At a checkpoint near the villages, a policeman boasted of his efforts to keep out "foreign" agitators and admitted that the situation was tense. "Our leaders are still holding talks between the two sides but there has been no resolution yet," he said. "Relations are very bitter. Too many people have died in a bad way."
Just 10 days since China's worst outbreak of inter-communal violence in more than a decade, Communist Party officials fear that the unrest in Henan province - the birthplace of China's 4,000-year-old civilisation - is a worrying sign of trouble to come.

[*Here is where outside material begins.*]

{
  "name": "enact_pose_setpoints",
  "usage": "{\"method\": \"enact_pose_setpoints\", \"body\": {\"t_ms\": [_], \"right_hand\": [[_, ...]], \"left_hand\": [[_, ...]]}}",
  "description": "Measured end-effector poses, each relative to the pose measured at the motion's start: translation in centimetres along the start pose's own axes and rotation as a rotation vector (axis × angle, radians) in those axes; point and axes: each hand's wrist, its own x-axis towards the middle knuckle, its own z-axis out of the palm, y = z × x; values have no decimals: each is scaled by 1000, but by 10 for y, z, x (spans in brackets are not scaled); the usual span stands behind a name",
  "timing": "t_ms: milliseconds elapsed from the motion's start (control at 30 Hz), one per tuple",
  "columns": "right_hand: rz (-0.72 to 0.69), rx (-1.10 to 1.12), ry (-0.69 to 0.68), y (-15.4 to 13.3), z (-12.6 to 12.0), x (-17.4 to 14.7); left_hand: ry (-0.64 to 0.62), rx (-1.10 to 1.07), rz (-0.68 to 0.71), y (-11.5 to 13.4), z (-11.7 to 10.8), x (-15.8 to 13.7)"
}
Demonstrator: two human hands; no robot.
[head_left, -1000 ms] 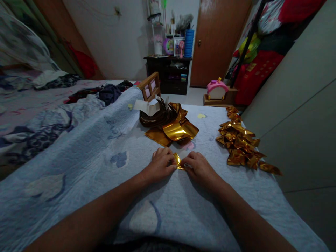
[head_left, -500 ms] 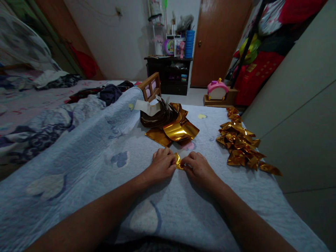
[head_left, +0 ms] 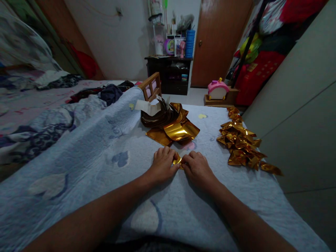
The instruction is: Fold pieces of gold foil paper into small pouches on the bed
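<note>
A small piece of gold foil paper (head_left: 177,159), partly folded, lies on the quilt between my hands. My left hand (head_left: 164,163) pinches its left side, with the thumb at the near edge and the fingers over the far part. On the opposite side, my right hand (head_left: 196,167) has its fingertips closed on the foil's right end. Much of the foil is covered by my fingers. Just beyond my hands lie loose gold foil sheets (head_left: 181,131), beside a bent stack of paper (head_left: 153,117) with dark and pale edges.
Several folded gold foil pieces (head_left: 240,145) are heaped along the quilt's right edge. A blue quilt (head_left: 99,199) with heart shapes covers the surface under my arms. A pink toy (head_left: 218,90) stands past the far edge, and a pale cabinet (head_left: 301,115) rises at right.
My left thumb and fingers have shifted slightly on the foil, and its visible shape between my hands has changed. The right hand has turned a little inward. Stack and heap are unmoved.
</note>
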Motion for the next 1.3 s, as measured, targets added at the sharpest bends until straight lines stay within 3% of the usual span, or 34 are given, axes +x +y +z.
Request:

The country's politburo security chief has made the rough 400-mile journey from Beijing, an unusual foray by a senior Communist official to such a poor outpost - a collection of ramshackle brick buildings, where dogs hunt for food in piles of rubbish strewn around the pot-holed streets.
In the nearby provincial capital, Zhengzhou, a city of skyscrapers and more than two million advertising hoardings, officials are perplexed by the sudden detonation of violence in the hinterland. As he plucked at a designer-label cashmere sweater, a Hui Communist Party official said: "There were hundreds of people stopped on planes and buses, attempting to travel to Nanren before the army was deployed."
The violence is a setback for the Chinese government's policy of permitting a modest Islamic revival among the Hui, one of the country's most moderate Muslim minorities. It was also a sign that underlying ethnic tensions across China's teeming territory are a continuing challenge to Beijing's rule. At stake is the imperative set out in the official government slogan, "The 56 ethnic groups are one family."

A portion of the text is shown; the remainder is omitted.